Thursday, July 14, 2011

From: Compelled by Love by Heidi Baker

This is an excerpt from a book I am reading. I feel that I have to share it.

Spirit of Adoption

And he said to him, "Son, you are always with me, and all that I have is yours." 
-Luke 15:31, NKJV


If we are childlike, we will know God as our Father and see Him as He is. I have a tradition in Mozambique; I never call our children's centers, like our center in Pemba that we call the Village of Joy, "orphanages," because the children are no longer orphans. We see them as ones who have been adopted by their Father in heaven.


Once while in a church in Canada, I was actually stuck to the floor for seven days and seven nights. During this time, Rolland read to me from the Book of Ephesians while God gave me a major revelation about sonship and told me to take in every dying child he placed before us.


Taking in thousands and thousands of orphaned and abandoned children has taught us so much about the nature of the Father heart of God. Just as the father promises in Luke 15, all that God has is ours for the receiving of our inheritance.


God has blessed us in the heavenly realm with every blessing of Christ Jesus (Eph. 1:4). We were chosen and handpicked and have full access to the heavenly realm because of the finished work of the cross. This is key for accessing the heavenly realms of faith.


Your Picture Is On God's Fridge

I do not think it was Arsenio's  purity of heart that made him so irresistible to God; it was his childlike faith. I believe he understands the spirit of adoption and seal of the Holy Spirit so he can run forward in faith to his Father in heaven with no fear of rejection. Arsenio is completely adored by us, he has been taken into our family, and he knows what it means to be adopted by his heavenly Father too.

It is an orphan spirit that causes people to shrink back, peer around the corners, and not believe that there is room enough on their Father God's lap. When we first take in children from the street, they are usually little bandits whose bodies are full of lice and scabies, and they are generally really rotten rascals. 
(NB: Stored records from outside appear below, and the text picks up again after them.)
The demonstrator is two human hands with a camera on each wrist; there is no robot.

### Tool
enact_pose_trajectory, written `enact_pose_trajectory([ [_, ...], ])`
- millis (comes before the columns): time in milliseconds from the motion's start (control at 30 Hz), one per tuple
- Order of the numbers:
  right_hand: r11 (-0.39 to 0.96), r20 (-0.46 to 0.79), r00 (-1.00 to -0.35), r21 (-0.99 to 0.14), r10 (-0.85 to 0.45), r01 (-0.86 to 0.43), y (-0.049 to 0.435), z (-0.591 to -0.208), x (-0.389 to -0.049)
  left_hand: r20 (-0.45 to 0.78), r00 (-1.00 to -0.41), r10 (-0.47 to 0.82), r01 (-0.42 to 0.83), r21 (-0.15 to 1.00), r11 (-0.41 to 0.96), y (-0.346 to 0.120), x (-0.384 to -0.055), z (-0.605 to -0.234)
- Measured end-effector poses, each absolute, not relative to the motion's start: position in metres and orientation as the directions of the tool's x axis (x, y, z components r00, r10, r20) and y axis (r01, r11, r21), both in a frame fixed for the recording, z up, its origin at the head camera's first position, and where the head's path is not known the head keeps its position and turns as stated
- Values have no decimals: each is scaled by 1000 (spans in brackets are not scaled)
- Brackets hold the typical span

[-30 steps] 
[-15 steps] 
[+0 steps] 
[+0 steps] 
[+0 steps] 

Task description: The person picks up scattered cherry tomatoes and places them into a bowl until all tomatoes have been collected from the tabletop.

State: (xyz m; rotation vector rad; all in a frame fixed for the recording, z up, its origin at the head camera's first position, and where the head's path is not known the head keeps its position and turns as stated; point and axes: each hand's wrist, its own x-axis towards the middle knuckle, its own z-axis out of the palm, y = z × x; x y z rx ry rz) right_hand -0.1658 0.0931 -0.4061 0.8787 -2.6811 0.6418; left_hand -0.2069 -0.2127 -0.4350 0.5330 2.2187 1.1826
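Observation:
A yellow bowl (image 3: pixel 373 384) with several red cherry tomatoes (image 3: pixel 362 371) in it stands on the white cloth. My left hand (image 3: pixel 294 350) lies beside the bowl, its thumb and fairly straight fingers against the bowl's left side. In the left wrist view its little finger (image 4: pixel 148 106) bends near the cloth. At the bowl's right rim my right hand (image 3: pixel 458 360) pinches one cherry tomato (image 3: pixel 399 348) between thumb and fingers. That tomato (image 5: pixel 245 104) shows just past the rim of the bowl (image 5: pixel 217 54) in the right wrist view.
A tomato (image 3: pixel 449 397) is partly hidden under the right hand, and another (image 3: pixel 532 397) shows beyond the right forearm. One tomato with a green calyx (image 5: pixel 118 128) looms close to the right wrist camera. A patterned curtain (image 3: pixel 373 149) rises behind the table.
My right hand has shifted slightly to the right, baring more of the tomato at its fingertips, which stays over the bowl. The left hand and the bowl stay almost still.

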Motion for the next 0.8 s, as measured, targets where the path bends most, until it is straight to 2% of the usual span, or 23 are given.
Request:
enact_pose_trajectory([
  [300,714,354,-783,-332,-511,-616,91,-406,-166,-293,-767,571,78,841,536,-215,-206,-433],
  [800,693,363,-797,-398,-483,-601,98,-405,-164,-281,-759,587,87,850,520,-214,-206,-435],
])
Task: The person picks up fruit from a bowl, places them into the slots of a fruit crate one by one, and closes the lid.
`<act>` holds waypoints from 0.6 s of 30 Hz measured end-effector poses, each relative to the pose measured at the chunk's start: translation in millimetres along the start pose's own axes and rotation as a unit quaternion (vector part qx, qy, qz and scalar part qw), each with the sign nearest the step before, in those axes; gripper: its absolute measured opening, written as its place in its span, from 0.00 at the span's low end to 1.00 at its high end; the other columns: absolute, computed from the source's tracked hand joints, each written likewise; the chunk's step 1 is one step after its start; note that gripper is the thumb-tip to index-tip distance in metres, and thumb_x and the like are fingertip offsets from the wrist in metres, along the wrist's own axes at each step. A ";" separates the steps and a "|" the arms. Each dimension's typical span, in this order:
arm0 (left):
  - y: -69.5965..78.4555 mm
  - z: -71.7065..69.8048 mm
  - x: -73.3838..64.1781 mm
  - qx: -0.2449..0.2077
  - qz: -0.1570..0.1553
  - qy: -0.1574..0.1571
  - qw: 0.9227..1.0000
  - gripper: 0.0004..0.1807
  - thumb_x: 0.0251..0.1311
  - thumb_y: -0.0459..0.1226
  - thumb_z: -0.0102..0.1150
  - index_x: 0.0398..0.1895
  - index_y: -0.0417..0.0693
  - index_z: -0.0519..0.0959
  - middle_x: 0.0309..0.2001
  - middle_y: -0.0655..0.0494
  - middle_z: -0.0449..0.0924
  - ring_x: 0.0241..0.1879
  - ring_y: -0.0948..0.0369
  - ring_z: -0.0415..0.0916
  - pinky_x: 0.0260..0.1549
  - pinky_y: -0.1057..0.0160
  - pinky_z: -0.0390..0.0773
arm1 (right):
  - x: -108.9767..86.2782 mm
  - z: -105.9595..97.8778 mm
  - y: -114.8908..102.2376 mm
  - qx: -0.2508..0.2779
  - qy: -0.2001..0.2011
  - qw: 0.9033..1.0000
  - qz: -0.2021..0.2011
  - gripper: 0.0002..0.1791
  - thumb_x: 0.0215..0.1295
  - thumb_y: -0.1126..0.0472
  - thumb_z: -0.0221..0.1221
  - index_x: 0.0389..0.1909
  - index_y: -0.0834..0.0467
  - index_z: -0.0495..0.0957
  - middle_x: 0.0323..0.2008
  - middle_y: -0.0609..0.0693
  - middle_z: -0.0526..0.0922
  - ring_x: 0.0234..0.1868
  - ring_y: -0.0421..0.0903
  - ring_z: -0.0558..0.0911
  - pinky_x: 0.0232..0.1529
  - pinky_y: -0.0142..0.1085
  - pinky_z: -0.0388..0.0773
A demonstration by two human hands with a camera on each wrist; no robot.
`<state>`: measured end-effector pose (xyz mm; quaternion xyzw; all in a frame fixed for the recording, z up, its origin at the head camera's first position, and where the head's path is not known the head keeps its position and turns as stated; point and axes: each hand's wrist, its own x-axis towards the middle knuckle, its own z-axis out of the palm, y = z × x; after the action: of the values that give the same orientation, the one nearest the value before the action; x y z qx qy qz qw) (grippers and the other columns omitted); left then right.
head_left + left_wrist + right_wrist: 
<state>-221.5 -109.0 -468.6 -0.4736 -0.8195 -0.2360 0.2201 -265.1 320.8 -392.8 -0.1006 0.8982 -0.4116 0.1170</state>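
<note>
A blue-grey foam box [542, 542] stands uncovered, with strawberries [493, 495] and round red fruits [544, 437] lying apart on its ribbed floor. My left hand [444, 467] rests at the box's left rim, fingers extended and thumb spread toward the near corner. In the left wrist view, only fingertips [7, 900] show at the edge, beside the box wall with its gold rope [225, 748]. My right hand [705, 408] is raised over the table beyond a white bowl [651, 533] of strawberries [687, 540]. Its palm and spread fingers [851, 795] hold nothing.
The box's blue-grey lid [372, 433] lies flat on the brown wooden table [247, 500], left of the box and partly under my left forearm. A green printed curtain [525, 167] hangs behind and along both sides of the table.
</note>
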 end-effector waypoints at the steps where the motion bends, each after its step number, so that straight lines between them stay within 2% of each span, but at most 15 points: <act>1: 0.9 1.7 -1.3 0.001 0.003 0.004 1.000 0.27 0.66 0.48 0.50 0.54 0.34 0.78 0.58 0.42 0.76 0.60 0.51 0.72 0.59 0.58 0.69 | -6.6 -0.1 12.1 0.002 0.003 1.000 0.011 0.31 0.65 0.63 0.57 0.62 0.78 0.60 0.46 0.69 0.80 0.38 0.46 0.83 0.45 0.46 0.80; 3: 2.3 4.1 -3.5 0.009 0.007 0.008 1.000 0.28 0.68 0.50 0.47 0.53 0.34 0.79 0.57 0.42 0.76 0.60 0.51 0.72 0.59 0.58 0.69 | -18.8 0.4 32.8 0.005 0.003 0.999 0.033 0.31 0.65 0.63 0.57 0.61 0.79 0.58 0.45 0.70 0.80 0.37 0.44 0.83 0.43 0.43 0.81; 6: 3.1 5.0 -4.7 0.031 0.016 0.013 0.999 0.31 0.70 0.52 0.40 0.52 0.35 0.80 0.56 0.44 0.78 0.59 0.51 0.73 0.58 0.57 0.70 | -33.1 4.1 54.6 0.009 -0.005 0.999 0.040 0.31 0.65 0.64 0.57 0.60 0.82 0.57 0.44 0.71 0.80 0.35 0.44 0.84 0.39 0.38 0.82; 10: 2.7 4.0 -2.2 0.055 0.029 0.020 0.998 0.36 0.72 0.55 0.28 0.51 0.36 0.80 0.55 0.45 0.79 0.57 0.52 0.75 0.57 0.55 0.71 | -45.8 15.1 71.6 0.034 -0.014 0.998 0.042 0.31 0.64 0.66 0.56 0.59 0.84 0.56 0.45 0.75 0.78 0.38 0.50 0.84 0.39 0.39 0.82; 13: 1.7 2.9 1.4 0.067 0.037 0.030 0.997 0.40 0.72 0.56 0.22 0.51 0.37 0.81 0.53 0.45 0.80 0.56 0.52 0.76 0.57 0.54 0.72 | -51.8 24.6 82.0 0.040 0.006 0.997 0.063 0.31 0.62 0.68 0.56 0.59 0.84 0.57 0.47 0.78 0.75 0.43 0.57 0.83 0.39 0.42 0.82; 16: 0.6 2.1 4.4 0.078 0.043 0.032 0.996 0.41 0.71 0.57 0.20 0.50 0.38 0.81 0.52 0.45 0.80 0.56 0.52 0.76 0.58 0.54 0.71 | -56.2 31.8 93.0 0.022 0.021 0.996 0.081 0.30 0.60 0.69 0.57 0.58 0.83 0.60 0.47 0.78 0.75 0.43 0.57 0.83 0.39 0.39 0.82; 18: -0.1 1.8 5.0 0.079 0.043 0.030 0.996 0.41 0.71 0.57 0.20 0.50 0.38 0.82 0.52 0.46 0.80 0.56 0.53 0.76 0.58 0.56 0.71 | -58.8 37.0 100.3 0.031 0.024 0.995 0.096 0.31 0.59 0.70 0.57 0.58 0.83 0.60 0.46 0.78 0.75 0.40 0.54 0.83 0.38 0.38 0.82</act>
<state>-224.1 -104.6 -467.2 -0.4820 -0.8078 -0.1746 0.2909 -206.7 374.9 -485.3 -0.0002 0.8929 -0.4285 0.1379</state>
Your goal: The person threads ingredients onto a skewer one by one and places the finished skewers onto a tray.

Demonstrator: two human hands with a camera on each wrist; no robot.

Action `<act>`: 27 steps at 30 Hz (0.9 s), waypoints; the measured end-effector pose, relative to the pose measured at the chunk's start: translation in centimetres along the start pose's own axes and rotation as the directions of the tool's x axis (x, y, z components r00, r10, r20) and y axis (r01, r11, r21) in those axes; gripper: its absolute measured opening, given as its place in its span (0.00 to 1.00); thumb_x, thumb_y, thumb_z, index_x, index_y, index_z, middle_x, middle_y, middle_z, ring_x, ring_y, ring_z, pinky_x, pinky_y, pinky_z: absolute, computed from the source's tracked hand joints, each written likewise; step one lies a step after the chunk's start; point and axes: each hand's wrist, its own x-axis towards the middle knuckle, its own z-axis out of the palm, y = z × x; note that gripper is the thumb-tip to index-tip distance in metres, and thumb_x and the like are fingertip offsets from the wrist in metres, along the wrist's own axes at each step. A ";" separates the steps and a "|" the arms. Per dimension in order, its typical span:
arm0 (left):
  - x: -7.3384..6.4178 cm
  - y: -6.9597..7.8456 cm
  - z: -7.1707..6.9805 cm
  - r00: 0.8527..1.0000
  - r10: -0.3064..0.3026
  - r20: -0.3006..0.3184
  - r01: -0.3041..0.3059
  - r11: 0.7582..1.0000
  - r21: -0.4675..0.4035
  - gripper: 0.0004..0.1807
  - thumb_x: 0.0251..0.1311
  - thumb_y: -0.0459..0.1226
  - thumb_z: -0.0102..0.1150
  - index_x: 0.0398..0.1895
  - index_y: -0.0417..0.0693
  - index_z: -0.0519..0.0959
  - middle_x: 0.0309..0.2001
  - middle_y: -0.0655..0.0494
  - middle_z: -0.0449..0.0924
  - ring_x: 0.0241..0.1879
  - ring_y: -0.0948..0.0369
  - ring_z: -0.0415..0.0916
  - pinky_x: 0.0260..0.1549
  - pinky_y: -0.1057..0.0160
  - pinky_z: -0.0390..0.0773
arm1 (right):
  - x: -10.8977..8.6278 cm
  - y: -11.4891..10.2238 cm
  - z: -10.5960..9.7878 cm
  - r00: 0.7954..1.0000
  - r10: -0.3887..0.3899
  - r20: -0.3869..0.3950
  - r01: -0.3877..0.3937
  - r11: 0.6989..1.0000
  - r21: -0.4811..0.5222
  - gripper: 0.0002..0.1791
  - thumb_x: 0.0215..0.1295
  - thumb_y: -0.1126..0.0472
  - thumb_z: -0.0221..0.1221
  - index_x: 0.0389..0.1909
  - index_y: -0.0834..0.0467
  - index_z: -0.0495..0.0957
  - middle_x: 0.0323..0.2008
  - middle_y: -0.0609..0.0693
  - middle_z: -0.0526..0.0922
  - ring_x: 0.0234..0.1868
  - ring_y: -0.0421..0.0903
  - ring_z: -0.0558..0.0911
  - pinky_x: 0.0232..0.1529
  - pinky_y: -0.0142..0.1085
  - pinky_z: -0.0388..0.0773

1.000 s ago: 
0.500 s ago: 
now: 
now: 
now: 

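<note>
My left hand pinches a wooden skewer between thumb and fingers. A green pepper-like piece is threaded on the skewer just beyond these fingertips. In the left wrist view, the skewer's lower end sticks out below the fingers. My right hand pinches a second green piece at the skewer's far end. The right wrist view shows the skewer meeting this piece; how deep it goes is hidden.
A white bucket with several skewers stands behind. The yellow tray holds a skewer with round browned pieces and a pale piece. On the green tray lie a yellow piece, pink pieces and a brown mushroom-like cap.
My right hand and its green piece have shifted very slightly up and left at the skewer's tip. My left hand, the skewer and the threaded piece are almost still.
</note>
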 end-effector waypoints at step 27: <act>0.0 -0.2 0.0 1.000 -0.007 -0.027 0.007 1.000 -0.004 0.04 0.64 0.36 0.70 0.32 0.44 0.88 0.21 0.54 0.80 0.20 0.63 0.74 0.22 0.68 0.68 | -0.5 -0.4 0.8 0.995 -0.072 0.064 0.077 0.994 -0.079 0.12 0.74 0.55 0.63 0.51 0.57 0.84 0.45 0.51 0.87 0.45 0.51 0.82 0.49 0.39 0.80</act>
They are not nice, sweet little children! They are not cuddly little angels. But we welcome them with open arms into our villages. On the weekends, we have sleepovers with eight of our children who have been with us for years and eight of our new children. At first, the new ones are so timid they won't even eat anything from the fridge. They feel that they have to work for what they want-- or they have to steal it. The children who know who they are with us open the fridge and help themselves to everything!

The new children do not yet understand that they were chosen before the foundation of the world; they were predestined to be God's children. They do not yet understand His grace or know that they were adopted as sons through Jesus Christ in accordance with His pleasure and will (Eph 1).

They are still afraid, and they often steal or think they must earn everything and strive for acceptance, They have to learn about adoption into God's family and then trust that they really are wanted. It is a delight to see when they really have a true experience of adoption. They truly do change and find joy! This can only happen as a gift of the Holy Spirit.

The spirit of adoption means we were hand chosen by our heavenly Father. With that choosing comes our rights as sons and daughters of our Father. Let me offer you an illustration. I have two children, Elisha and Crystalyn. I did not get to pick them; I gave birth to them, but I think they are absolutely awesome. I never say, "Hey, I wish you were more like... " No, they are flesh of my flesh and truly amazing people. They make my heart sing. But when we adopt children, we actually go out and look for them-- we choose them.

After fourteen years of ministering to children in the streets and villages of Mozambique, I am beginning to understand more about the spirit of adoption. God is looking for spiritual fathers and mothers who know who they are to Him, who will go into the darkness, look for lost children (spiritual orphans) of all ages, and bring them home to the Father's house.


Our attempts to minister to others may be feeble to some, but they are precious to God. We may minister like a three-year-old drawing their first picture, but we try as hard as we can, and with great joy we scribble our picture for God. We may mess it up or rip the page. But when God our Father looks at what we have done for Him, He says, "It's amazing; it's fabulous!" If God had a fridge in heaven, our pictures would be on it.


As the Father heals the abandoned and orphaned spirits of these children, they start realizing that the kingdom is theirs too. The children who once stole from us are now totally transformed and are leaders at the new children's villages. They no longer have to hide in the shadows and sneak around; their hearts have been made pure by God, and now they have seen His goodness.